Informativa sulla privacy

Prima la borsa. Sempre quella, in plastica imitazione pelle, in due tonalità di marrone, simile ad una borsa per il tennis, con tanto di due scomparti ai due estremi, i manici leggermente consumati e con la cerniera che potrebbe cedere all’improvviso? Sì, per ora va bene quella, ancora. Alcune cose dentro ci stanno sempre, pronte, in attesa, non si sa mai quando bisogna partire.
Già, nessuno è in grado di dire quando bisogna partire, ed è quello il motivo che mi rende tanto ostico ed innaturale programmare, prenotare, stabilire una scadenza, fissare una data. Poi ovviamente cedo, ed ho ceduto già tante volte, in passato. Un tempo, devo dire, questo tipo di previsione di quanto avrei fatto lo vivevo in modo diverso, con più serenità. Prenotavo persino per me e diversi altri in vari teatri per ogni genere di spettacolo ci potesse interessare: prosa, balletto, concerto o recital, e poi facevo l’abbonamento, oppure decidevo la data per un traghetto. Altri tempi. Ora mantengo meno impegni fissi, ma il viaggio rimane, anche se breve, e a volte lo decido il giorno prima, se non è addirittura un’emergenza. E poi che tipo di viaggio sarà?

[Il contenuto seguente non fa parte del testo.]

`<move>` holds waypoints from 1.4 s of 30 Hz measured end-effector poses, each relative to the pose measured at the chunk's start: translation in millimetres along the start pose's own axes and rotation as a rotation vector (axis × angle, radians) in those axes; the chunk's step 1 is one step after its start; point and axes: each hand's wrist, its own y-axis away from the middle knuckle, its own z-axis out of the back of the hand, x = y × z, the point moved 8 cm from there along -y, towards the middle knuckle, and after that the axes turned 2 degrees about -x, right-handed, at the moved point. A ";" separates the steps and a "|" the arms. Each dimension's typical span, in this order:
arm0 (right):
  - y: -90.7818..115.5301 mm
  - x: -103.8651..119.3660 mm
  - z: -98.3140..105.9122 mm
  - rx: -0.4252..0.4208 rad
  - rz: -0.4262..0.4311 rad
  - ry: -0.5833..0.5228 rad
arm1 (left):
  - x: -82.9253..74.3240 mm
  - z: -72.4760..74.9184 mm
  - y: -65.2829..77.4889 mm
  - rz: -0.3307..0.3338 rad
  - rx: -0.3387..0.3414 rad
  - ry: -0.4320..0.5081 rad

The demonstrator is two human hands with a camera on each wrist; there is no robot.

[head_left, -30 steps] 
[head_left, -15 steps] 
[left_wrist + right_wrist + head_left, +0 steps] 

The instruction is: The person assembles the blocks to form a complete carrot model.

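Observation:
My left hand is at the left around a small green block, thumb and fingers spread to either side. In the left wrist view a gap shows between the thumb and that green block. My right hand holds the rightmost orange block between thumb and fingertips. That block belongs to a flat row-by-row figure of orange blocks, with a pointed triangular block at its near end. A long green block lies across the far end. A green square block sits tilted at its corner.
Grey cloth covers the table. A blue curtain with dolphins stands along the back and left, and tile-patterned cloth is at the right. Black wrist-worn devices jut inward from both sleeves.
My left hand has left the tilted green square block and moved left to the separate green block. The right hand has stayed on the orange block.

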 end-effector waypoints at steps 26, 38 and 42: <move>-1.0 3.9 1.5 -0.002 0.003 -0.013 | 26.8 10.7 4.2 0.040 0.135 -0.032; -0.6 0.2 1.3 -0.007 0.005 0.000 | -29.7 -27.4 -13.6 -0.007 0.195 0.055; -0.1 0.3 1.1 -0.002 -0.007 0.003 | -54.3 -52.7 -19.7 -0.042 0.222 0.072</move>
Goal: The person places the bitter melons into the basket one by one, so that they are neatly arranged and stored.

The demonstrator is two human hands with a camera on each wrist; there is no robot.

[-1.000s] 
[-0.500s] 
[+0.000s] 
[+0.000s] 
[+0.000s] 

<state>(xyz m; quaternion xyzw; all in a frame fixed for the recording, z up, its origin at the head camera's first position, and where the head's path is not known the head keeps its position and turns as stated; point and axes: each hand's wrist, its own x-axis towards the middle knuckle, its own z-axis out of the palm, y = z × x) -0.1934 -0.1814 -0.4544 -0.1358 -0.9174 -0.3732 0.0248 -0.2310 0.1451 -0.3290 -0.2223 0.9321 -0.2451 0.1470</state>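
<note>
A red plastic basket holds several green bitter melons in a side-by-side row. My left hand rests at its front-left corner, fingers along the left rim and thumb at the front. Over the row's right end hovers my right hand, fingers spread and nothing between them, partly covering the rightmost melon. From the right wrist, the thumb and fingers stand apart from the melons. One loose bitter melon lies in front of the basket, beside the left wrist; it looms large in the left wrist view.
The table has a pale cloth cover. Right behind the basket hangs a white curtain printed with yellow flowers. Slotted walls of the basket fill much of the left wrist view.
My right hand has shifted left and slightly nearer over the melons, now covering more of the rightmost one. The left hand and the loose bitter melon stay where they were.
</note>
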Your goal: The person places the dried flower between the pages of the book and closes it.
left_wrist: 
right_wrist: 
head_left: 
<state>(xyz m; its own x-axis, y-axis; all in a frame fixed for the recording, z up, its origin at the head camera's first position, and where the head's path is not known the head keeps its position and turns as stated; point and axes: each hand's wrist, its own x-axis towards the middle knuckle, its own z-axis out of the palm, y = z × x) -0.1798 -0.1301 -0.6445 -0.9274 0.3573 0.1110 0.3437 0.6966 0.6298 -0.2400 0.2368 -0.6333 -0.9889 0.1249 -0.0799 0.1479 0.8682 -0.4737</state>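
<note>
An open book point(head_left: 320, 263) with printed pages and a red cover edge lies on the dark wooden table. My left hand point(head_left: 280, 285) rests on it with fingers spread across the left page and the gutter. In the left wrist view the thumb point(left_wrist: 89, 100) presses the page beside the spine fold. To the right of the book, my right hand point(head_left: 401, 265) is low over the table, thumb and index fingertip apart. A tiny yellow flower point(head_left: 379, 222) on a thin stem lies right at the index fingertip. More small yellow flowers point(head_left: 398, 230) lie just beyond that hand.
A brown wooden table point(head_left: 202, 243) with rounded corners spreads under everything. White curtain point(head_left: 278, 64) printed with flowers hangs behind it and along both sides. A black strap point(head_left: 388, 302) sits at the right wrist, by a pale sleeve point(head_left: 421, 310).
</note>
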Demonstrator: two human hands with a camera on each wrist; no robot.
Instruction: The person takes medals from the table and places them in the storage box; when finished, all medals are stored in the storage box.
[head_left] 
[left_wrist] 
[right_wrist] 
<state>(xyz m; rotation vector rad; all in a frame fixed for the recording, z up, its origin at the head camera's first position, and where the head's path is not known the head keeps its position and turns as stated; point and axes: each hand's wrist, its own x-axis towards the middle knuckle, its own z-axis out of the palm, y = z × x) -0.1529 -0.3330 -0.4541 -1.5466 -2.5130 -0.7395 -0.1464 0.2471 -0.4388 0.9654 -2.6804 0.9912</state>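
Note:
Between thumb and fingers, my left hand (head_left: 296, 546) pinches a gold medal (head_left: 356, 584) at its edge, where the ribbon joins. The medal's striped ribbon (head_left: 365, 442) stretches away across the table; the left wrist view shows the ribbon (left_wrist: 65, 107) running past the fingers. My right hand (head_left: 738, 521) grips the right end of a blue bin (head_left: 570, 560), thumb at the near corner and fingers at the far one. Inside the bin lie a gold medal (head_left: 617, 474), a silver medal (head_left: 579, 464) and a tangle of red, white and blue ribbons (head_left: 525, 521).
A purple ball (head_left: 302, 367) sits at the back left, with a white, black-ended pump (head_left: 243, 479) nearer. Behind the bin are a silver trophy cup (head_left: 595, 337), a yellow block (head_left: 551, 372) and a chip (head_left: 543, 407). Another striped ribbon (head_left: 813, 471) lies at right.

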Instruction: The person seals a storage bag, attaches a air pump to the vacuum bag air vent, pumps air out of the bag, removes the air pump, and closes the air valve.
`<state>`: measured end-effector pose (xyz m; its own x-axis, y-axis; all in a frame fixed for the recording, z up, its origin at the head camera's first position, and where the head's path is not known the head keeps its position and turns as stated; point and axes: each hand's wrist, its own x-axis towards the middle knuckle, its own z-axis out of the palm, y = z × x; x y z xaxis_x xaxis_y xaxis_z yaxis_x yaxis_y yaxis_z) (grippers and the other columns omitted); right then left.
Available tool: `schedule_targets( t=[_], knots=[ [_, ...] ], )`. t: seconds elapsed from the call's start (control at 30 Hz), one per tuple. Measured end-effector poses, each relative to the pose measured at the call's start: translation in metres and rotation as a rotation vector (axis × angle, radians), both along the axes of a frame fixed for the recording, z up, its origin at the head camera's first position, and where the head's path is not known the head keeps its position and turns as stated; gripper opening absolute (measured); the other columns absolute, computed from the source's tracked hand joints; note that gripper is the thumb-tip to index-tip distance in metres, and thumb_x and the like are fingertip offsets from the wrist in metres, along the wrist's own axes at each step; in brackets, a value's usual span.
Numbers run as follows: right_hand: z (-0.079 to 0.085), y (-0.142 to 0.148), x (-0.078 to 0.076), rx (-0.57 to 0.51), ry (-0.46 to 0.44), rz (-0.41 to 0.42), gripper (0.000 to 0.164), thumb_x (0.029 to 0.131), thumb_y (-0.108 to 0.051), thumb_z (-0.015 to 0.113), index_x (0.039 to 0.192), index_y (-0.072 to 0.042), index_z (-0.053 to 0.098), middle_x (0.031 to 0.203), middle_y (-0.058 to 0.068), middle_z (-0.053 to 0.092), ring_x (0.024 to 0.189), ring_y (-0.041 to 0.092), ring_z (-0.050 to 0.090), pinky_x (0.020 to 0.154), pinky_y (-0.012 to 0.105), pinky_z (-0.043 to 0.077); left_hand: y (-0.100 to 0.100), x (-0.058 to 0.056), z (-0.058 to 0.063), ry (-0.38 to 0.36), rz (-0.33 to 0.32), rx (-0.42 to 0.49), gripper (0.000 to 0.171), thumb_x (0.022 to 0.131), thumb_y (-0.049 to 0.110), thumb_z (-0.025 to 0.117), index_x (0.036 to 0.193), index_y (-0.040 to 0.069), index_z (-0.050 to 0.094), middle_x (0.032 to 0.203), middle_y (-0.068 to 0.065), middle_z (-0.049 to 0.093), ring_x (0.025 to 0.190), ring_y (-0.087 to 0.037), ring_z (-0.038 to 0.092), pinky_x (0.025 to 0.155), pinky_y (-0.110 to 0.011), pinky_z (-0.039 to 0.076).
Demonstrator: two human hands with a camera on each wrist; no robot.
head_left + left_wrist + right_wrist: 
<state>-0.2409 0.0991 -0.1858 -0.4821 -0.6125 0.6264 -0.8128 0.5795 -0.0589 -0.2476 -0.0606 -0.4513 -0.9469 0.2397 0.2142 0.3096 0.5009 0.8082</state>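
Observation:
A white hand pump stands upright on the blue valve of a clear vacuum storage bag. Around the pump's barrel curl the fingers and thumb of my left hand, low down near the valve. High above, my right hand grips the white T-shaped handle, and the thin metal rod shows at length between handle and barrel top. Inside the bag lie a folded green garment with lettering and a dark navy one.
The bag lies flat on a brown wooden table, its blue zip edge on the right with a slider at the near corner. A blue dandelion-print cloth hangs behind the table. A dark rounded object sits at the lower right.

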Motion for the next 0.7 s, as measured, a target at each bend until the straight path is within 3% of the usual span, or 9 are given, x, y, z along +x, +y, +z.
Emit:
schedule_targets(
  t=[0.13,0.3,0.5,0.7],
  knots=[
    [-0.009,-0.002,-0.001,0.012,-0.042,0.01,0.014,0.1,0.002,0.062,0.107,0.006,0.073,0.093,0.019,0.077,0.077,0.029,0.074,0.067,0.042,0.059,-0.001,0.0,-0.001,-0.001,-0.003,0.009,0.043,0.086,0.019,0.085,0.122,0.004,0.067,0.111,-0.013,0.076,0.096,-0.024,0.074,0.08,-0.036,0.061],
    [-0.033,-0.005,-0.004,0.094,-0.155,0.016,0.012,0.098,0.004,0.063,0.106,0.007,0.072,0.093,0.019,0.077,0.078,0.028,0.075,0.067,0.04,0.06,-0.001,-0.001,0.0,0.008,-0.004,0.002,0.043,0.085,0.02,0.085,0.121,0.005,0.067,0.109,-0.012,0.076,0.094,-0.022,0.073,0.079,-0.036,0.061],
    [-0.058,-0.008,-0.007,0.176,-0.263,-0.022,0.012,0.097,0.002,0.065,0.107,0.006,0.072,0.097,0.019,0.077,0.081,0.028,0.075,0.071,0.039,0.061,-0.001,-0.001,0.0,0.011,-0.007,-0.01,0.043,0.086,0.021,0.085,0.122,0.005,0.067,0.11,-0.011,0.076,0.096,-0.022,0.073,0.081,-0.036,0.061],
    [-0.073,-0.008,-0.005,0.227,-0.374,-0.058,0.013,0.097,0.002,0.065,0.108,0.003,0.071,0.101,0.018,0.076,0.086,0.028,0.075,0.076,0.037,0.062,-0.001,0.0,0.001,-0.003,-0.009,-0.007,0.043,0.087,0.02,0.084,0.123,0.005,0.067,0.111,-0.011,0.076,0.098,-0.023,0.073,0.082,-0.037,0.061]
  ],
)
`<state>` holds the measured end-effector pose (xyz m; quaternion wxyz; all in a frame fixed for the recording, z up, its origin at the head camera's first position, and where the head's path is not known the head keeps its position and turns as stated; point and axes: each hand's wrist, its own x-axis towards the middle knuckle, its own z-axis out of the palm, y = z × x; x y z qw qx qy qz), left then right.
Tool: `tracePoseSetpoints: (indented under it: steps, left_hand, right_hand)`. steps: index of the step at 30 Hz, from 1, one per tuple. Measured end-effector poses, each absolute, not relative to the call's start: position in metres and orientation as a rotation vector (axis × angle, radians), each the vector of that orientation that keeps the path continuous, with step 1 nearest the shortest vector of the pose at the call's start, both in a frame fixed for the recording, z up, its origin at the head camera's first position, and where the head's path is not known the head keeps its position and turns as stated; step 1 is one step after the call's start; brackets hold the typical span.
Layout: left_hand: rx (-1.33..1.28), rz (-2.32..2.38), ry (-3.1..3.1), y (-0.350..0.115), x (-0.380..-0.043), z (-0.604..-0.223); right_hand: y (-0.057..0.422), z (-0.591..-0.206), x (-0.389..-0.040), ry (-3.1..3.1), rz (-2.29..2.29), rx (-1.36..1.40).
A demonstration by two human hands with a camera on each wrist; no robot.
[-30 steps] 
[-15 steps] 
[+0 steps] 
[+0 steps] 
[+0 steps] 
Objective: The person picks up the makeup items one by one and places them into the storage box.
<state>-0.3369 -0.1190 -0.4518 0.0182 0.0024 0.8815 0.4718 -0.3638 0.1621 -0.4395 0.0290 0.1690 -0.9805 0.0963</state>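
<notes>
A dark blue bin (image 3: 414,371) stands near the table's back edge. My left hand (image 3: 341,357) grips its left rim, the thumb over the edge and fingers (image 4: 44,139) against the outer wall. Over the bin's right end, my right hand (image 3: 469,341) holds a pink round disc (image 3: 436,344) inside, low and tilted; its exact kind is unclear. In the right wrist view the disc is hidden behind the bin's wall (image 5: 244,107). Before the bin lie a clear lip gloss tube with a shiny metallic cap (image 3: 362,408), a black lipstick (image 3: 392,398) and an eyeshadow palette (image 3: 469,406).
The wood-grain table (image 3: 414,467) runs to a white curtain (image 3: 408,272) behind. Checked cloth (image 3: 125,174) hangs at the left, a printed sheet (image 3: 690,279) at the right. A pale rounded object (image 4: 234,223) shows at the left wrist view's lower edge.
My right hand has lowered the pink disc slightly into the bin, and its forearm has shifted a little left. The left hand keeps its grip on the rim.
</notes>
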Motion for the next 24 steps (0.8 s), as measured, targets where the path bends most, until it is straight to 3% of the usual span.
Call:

E nella borsa cosa? Già. Un piccolo sacchetto con un paio di ricambi di biancheria, soldi in una tasca, un astuccio con penna, matita, piccole cose utili come un coltellino. Gli immancabili occhiali, anzi, meglio due paia. E un paio di libri, mai letti, diversi come genere e dimensione fisica, per coprire un po’ le possibilità variabili del mio umore. Un’agenda, le chiavi, uno spazzolino, e se serve, una piccola busta con gli oggetti da bagno. Un asciugamano, e poi spazio vuoto, da riempire di corsa, se serve, con le cose di stagione. Ogni stagione della vita prevede viaggi, verso luoghi più o meno noti, a volte del tutto sconosciuti, a volte neppure luoghi.

Non è la meta, forse neppure il viaggio, ma l’idea del viaggio, prima di ogni cosa, a tenere la mente occupata. La meta rimane nello sfondo, è il punto previsto o prevedibile di arrivo, la preparazione è ora, in parte già iniziata ed in attesa di un via, ed in mezzo il viaggio. E durante il viaggio la borsa, per lo più, è un semplice involucro con piccole cose, un bagaglio da appoggiare o da mettere con cura per far sì che mi segua. La borsa è una sorta di sicurezza materiale di soddisfare ipotetici bisogni. Alcuni viaggiano con quasi nulla, magari con una carta di credito e basta, altri senza neppure quella. Il cellulare, poi, quello per essere raggiungibile, per poter chiamare, ma solo per quello, e magari, per quello, pure un ricambio, al seguito, spento, ma pronto ad intervenire al bisogno. Il cellulare però non fa parte strettamente del viaggio, è una presenza costante quando esco di casa, non rende l’atmosfera.

Il viaggio è quello che prevede saluti, una certa ansia o desiderio di arrivare, non sono due passi attorno a casa, e neppure per una commissione. Il viaggio, e la borsa che lo segue, se è possibile, sono altro.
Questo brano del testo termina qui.